> _Instructions for the task_
Starting at the line with "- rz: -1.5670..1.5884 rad" and ending at the line with "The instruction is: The", print exactly the lines of the entries below. Pictures do not belong in the copy.

> _Information given_
= = =
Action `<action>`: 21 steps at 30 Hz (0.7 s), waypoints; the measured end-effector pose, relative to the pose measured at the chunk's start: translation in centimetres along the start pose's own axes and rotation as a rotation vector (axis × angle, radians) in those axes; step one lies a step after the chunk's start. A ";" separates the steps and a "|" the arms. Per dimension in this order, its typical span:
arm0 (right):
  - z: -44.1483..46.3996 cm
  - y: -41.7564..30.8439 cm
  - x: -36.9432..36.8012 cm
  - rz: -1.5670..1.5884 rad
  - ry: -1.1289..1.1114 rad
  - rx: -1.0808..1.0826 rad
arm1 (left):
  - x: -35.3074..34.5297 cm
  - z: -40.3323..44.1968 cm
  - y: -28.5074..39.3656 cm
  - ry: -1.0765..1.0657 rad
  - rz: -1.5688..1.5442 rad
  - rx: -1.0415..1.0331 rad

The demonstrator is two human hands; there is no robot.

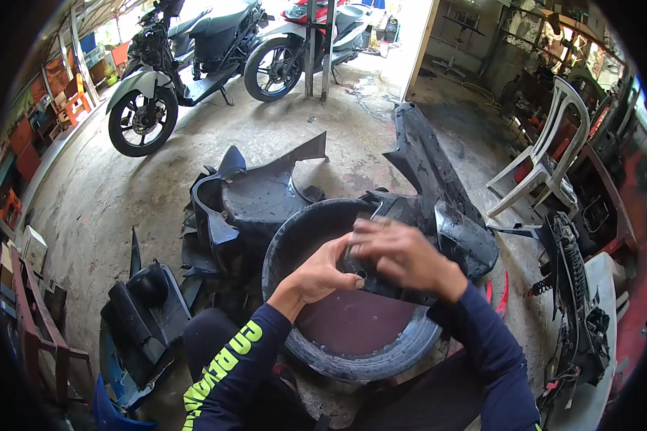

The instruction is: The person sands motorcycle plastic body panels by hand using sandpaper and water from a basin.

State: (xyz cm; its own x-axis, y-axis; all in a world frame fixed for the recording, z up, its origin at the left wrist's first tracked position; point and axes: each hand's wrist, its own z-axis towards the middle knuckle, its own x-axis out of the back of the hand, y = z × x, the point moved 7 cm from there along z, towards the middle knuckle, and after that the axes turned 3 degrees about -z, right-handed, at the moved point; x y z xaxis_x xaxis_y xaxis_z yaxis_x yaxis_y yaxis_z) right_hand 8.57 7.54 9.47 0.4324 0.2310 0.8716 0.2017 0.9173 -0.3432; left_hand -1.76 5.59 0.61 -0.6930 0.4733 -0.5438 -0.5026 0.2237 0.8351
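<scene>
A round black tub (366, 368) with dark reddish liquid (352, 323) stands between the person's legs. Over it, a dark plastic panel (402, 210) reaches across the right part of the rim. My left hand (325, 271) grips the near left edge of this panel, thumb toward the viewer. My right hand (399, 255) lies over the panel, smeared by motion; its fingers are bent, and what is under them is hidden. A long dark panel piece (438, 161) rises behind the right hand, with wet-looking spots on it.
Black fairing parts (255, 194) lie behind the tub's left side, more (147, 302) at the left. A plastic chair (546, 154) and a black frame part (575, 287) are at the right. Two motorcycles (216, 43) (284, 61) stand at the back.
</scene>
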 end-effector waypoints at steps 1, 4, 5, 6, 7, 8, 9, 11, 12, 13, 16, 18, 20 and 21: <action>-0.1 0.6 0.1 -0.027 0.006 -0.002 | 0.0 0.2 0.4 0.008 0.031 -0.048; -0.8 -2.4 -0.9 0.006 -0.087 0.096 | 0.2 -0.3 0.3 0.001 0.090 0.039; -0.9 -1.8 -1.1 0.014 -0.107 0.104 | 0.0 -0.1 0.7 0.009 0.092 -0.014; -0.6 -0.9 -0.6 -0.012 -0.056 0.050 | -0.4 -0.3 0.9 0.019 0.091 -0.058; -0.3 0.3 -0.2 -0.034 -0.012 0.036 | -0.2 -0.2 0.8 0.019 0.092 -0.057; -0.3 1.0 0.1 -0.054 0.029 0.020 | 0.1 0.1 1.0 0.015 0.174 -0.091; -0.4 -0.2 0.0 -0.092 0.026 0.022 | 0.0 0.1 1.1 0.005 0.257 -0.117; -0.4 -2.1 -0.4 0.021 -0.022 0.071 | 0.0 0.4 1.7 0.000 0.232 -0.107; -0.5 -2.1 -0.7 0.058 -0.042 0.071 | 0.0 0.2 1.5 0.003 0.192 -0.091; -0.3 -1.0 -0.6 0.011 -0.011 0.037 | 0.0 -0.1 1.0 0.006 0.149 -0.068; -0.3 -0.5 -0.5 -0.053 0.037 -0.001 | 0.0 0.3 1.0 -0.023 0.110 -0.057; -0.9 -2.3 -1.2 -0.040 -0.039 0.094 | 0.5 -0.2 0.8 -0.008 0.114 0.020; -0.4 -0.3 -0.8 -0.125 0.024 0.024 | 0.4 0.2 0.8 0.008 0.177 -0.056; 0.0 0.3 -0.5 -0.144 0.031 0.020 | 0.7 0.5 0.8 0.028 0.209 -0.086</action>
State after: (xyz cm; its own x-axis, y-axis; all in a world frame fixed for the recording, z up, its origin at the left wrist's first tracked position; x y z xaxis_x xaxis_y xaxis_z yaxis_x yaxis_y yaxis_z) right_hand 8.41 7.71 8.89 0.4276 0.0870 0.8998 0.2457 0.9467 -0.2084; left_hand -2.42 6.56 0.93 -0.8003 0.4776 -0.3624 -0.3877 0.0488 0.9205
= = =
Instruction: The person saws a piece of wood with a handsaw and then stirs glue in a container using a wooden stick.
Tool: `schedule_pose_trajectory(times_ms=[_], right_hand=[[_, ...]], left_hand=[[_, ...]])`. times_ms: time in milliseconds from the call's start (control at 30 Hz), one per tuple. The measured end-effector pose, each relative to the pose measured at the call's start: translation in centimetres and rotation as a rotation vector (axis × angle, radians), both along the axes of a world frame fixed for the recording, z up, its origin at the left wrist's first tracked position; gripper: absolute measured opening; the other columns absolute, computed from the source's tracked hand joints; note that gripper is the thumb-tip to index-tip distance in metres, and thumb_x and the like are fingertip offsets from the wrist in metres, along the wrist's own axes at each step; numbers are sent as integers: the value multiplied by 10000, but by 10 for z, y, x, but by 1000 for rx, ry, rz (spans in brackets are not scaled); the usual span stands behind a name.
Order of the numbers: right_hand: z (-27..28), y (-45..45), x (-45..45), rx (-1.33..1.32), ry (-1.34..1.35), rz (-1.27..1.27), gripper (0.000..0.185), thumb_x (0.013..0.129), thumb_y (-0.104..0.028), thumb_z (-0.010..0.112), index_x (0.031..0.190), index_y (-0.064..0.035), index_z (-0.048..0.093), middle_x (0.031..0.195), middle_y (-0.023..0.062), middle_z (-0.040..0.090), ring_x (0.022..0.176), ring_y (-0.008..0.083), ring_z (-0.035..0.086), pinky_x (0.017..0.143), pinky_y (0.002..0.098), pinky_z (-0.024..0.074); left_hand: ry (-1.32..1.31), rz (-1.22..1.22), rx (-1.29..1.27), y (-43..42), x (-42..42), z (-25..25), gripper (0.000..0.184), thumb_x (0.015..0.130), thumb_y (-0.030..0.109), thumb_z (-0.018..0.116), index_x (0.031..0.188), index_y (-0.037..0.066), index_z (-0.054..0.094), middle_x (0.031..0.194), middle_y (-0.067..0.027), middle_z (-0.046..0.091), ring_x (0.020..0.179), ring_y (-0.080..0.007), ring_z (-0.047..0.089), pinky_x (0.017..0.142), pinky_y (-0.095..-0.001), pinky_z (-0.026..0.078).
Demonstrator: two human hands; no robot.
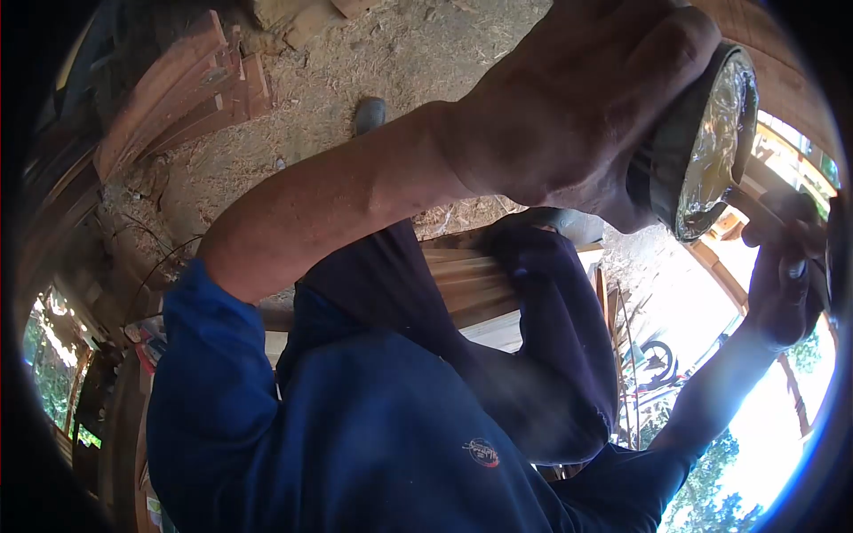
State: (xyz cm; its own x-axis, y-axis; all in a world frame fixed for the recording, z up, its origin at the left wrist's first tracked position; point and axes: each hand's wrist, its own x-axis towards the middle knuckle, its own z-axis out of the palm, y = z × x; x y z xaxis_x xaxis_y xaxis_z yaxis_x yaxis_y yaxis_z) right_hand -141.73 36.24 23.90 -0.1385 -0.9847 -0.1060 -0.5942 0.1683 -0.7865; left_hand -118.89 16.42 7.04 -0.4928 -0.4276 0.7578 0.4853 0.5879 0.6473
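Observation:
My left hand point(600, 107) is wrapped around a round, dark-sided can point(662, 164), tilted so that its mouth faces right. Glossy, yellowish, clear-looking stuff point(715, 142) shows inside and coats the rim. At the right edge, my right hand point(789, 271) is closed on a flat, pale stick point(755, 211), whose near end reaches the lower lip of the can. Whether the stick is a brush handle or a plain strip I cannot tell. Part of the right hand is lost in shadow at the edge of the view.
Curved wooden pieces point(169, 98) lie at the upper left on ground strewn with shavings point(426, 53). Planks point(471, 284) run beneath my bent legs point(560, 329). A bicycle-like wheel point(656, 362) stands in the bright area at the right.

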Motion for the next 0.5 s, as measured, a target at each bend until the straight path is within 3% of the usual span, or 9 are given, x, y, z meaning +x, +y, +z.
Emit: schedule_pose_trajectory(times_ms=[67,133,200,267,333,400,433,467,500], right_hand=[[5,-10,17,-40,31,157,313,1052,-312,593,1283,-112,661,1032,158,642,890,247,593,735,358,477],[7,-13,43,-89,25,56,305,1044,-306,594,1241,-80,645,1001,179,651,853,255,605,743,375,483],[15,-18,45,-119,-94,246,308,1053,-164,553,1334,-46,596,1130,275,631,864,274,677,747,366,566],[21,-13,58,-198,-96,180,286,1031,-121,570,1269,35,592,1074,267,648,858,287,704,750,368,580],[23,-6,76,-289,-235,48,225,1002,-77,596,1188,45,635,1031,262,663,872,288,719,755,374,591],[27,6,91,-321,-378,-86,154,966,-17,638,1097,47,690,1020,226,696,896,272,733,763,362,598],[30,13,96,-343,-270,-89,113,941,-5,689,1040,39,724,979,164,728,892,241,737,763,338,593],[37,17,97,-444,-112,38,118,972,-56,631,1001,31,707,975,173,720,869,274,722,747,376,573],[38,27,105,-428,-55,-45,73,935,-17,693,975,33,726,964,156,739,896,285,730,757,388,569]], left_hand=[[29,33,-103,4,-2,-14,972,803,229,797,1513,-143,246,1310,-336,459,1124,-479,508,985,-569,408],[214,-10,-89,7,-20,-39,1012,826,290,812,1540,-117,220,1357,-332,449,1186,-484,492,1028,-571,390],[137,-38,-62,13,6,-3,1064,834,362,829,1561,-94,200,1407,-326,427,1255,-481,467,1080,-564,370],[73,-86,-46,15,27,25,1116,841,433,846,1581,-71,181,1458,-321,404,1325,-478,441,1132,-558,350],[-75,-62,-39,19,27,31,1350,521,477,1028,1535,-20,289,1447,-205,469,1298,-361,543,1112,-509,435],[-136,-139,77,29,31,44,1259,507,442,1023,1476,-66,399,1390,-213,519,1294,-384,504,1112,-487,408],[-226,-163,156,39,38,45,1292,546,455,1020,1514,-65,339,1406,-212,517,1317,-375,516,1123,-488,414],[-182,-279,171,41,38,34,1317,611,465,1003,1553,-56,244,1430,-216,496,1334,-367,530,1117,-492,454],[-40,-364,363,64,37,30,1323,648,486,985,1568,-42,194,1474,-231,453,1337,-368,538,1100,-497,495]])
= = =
> _Task response_
  - rz: -1.5670..1.5884 rad
  - ry: -1.1289..1.1114 rad
  - rx: -1.0808..1.0826 rad
arm1 (left):
  - x: -35.3074..34.5297 cm
  - z: -40.3323..44.1968 cm
  - y: -28.5074..39.3656 cm
  - ry: -1.0765..1.0657 rad
  - rz: -1.5688..1.5442 rad
  - rx: -1.0415..1.0331 rad

The demonstrator is two human hands; there is no robot.


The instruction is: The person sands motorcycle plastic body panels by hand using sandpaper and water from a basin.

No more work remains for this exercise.